I have already mentioned the suggestion, arising from Polanyi’s philosophy, that quintessential human qualities (what Polanyi calls the “intellectual passions”) must be, no less than our physical make-up, clues to the nature of the reality from which we have emerged. This is a theme for the contemplation of both science and theology. To this we can add Polanyi’s insight that reality is not just objective facts: much less is reality reducible to materiality, to “cobblestones.” Reality, rather, is that which continually invites our inquiry and manifests itself constantly in new and surprising ways. As emergence and evolution show, there is an inner dynamism to reality which suffuses all things and brings them into relationship. Polanyi was fond of Teilhard’s concepts of noogenesis, the emergence of mind, and of noosphere, by which together humans achieve personhood (Polanyi 1958: 388–389). All of this can speak to theology of ongoing divine creation, and could even further inform a theology of revelation.Footnote 10

Also worthy of emphasis is Polanyi’s “common sense” insight that ordering principles guide and give structure to the more basic levels of human existence. Physics and chemistry can account for failure in physical beings, but they can never account for their success. It goes along with this that life is an emergent, metaphysical entity that cannot be defined in terms of physics and chemistry. Polanyi achieves a massive liberation here not only for theology, but also for biologists who are dissatisfied with, or even just suspicious of, the notion that living things, including humans, are no more than “gene machines”. “Darwinism has diverted attention for a century”, says Polanyi, “from the descent of [humanity] by investigating the conditions of evolution and overlooking its action” (Polanyi 1958: 390). For theology, Polanyi provides new possible ways of speaking of the “action” of God in creation.

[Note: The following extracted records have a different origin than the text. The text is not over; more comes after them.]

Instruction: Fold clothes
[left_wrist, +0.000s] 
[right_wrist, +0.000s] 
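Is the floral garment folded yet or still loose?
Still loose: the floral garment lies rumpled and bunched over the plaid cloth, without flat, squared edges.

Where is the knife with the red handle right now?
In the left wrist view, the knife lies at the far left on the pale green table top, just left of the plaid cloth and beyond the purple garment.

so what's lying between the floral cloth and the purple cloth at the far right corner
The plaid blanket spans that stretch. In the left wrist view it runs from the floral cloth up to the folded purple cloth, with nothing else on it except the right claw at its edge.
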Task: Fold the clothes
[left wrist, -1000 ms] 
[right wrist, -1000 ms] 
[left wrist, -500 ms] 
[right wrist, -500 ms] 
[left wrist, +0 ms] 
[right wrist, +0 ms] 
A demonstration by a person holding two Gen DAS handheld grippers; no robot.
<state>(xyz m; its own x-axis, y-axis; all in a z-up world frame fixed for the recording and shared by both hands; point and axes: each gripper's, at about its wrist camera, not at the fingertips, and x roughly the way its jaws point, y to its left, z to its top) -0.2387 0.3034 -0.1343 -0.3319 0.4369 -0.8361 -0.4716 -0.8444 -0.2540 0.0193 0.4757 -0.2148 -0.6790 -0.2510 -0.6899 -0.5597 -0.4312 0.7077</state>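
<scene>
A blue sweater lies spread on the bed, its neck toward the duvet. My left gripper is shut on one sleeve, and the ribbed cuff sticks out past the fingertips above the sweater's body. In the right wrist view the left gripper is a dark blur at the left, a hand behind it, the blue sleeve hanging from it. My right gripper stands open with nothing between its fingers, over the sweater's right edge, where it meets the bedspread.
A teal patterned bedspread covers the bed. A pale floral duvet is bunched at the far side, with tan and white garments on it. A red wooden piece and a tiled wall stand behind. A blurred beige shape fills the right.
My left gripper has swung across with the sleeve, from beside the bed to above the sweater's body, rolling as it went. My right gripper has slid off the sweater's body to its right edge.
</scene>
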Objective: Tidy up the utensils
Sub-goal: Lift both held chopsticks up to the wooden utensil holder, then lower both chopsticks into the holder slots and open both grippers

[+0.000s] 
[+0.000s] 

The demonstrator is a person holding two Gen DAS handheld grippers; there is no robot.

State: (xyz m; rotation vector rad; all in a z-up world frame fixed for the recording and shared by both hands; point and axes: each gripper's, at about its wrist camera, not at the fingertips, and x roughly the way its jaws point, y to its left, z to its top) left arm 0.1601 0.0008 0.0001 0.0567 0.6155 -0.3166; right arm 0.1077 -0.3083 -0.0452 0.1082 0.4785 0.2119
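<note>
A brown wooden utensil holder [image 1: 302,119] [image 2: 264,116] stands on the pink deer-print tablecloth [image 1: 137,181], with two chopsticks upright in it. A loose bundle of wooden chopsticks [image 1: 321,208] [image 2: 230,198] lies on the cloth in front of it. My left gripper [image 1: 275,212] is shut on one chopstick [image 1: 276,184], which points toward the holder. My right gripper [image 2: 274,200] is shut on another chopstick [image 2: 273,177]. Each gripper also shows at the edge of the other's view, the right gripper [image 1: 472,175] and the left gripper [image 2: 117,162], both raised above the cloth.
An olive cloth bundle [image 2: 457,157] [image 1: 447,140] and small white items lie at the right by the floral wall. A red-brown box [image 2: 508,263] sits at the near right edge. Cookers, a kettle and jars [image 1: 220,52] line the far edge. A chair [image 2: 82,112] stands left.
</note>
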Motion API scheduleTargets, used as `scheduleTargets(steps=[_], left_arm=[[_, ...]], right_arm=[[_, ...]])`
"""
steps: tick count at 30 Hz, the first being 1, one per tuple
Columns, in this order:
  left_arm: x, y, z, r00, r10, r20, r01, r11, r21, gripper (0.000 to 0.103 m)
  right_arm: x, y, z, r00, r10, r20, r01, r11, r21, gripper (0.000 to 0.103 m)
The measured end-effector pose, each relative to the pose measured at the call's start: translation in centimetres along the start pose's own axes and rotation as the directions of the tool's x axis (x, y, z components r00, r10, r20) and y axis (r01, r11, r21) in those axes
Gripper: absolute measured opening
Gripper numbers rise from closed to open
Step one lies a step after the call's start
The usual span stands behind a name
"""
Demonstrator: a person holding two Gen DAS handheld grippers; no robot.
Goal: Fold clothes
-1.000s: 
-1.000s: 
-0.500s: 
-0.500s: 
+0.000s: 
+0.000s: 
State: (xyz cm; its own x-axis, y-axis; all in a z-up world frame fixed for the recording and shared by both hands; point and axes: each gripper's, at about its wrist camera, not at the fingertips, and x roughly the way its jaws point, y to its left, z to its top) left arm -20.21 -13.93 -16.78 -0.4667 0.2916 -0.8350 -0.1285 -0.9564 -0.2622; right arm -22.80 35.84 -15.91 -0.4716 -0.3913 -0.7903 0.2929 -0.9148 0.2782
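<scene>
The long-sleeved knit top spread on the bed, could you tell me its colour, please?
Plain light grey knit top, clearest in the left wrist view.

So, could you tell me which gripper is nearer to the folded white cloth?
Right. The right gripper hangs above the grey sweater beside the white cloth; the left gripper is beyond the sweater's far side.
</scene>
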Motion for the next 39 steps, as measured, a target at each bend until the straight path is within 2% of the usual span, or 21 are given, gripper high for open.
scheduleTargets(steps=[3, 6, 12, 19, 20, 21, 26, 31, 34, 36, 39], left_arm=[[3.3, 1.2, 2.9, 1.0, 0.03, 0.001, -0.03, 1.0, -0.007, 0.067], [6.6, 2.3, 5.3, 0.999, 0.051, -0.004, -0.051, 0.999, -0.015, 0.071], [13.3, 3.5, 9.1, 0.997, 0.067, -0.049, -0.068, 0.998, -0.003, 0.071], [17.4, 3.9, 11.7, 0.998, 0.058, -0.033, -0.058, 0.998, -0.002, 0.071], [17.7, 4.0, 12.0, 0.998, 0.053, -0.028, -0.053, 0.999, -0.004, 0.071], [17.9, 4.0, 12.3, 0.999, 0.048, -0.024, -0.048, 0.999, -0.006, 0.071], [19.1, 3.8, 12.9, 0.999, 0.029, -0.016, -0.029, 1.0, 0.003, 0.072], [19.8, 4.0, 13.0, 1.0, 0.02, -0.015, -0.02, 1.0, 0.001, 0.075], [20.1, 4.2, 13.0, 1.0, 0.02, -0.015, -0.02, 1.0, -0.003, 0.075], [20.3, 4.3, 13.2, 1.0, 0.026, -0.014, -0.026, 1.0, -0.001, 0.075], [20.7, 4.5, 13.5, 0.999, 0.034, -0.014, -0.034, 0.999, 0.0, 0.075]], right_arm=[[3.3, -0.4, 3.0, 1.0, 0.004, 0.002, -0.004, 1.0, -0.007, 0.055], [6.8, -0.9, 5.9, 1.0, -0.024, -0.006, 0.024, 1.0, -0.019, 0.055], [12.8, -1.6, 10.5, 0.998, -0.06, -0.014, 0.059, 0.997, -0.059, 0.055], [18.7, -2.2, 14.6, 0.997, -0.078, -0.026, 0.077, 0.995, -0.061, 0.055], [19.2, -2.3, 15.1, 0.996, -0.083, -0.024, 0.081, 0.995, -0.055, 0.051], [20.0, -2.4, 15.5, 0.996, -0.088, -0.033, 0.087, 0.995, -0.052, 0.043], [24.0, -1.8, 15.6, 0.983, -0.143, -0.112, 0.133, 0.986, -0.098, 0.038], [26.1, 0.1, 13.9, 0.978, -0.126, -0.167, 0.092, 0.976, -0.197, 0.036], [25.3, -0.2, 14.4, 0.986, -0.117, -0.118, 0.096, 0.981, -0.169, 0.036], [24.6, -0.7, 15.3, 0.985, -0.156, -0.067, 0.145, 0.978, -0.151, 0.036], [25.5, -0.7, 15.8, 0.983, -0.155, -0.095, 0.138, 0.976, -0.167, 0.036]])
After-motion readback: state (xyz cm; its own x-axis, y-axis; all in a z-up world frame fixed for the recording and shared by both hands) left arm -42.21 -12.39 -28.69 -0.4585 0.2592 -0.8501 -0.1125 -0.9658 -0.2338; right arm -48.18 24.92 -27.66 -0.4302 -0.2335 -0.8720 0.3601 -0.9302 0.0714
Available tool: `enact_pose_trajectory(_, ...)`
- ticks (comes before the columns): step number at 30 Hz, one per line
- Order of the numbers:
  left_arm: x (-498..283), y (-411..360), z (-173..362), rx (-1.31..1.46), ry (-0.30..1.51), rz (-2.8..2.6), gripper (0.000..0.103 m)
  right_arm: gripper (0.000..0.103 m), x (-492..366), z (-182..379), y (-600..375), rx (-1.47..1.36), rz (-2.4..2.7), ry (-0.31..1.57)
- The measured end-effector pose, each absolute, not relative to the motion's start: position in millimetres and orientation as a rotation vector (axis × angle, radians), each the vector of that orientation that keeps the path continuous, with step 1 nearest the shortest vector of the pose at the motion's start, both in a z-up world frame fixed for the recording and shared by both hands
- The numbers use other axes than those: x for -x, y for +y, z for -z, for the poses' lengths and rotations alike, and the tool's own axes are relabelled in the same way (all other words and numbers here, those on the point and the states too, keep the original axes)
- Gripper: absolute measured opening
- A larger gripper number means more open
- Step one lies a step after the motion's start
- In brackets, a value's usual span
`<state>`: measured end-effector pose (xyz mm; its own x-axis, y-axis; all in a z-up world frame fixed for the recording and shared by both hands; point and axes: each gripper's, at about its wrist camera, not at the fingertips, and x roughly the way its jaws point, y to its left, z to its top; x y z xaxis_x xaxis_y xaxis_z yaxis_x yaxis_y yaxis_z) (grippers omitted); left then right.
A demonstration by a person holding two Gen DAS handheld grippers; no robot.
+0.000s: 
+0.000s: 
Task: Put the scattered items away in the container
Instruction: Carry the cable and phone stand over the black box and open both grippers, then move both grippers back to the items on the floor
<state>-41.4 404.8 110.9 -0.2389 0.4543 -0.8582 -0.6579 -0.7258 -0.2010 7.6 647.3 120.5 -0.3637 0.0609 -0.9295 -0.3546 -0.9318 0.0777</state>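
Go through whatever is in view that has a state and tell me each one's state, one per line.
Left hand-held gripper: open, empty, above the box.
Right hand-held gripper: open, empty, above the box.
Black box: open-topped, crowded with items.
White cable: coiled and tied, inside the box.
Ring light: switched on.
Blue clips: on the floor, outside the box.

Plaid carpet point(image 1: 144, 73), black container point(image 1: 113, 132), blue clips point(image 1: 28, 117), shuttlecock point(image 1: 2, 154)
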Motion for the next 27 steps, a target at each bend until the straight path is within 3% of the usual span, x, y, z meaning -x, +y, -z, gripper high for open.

Finally, Polanyi’s science-based philosophy is fully consistent with the idealist notion that mind precedes matter, and indeed that matter is best understood in terms of the loving spirit and creative mind of God – as Mariano Artigas would say, “The Mind of the Universe” (Artigas 2000). This is why reality, though ultimately mysterious, seems constantly to invite human inquiry, and even appears to have a natural correspondence with human minds as they reach out to discern the ground of their being. As St. Augustine says, “You, O God, have made us for yourself, and restless is our heart until it rests in you”. In this regard, Polanyi’s philosophy not only suggests the reality of God, but also leads to intimations of God’s character as creating through emergence, as being dynamically present in life and evolution, and as increasingly evoking intelligence, responsibility, thanksgiving and worship.